Local veterans enjoy breakfast in Oxford
Local vets attend breakfast at Oxford Senior Center
The Oxford community organized the seventh annual veterans breakfast at the Oxford Senior Center.
OXFORD >> Members of the greater Oxford community pitched in to make the seventh annual veterans breakfast at the senior center happen on Saturday, even as plans appeared to be crumbling several days before it was scheduled.
When it appeared that the event was not coming together last week, three people — Trevor Derr, Clarissa Sherrow and Joe Dea — got together and put the word out on the Oxford Facebook message board. They asked for volunteers and contributions, and to their great joy the response was overwhelming.
Dea, a chef with M&M Catering, stepped up to organize the food.
“We used between 800 and 900 pounds of food,” he said.
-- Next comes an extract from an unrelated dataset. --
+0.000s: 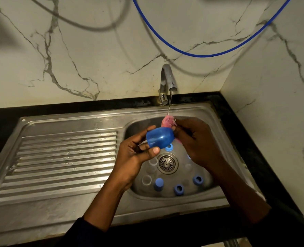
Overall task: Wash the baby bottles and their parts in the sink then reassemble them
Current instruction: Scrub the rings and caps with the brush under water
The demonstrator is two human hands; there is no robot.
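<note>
Water (169, 104) from the steel tap (166, 81) falls on a pink fibrous scrub pad (167, 121) pinched in the right grip (197, 141). The left grip (135, 154) clasps a blue domed plastic cap (160, 138) over the steel sink (165, 202).

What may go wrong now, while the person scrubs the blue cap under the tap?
The left hand grips the blue cap by its open end; it may slip and drop into the sink.
The thin water stream lands on the pink scrubber in the right hand, not on the cap, so the cap may rinse poorly.
A dropped cap might scatter the blue rings near the drain.
</note>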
That included sausage, pancakes, eggs, bacon, juice and creamed dried beef (or as the veterans called it, “SOS”) and more.
“Somebody who wasn’t in the service asked me what SOS stood for,” he said.
Dey said he was amazed at the outpouring that included bread and honey buns from Tastykake, a slew of eggs from an individual, scores of boxes of pancake mix from the community, and more.
“The community has really stepped up to the plate,” he said.
Derr, who serves at the Dover Air Force Base, sent out a call for support to military units and was overwhelmed by the number of cards that came in — some from as far away as California — and all guests received one as they came in.
The Boy and Girl Scouts were on hand giving out the cards and serving the food, as were local students. They also handed each guest a metal lapel pin honoring the armed services. Five hundred of those were contributed by Exelon Corp.
The veterans arrived early at the Oxford Senior Center, about 7:30 a.m. They lined up for the buffet table that was staffed by volunteers, several of who said they were working with people they had not met before — new friends.
The vets joined old friends at tables and discussed mainly current events and the goings on in town.
It was clearly an elderly group of guests, many of them having served in the Vietnam War, a few from Korea and younger ones from the Middle East.
In past years, there were World War II veterans, but they were largely missing.
The current elders in the group recalled that they felt unappreciated when they returned from Vietnam and added that their war was one that was different from the rest.
“You couldn’t tell who were enemies and who were friends (in Vietnam),” one breakfast guest said.
Buzz Dorety of Oxford said he served but not in Vietnam. “I’m lucky I never got over there,” he said.
Rich Marra said he served in Key West, Florida, during the Cuban Missile Crisis. He was responsible for making sure planes landed safely.
Several others served in non-combat but vital roles in the Korean and Vietnam wars.
One thing that stood out was the era when most of the guests came of age. Just as veterans from an earlier time remembered the attack on Pearl Harbor and the more recent ones recalled 9/11, these men — to an individual — remembered where they were the day President John Kennedy was assassinated in 1963.
Paul Andriole of Oxford is the former Chester County director of Veterans Affairs. He said that as time goes by there are fewer and fewer military fellowship and support groups, some of them terminating when the last member dies. He said he regrets that.
Sherrow said she was delighted with the turn out. When the breakfast started seven years ago, there were about 45 attendees. The count for 2016 had not yet been completed, but she said she believed it approached the 250 or so that came last year.
Vietnam War veterans agree that they were largely unappreciated when they returned from the war.
Veterans breakfast organizers Clarissa Sherrow, left, and Trevor Derr, along with local scouts, are shown with cards of congratulations and support sent from all over the country.
Volunteers dish out breakfast at the Oxford Senior Center on Saturday.
Vietnam War veterans discuss former and present defense issues at the veterans breakfast in Oxford.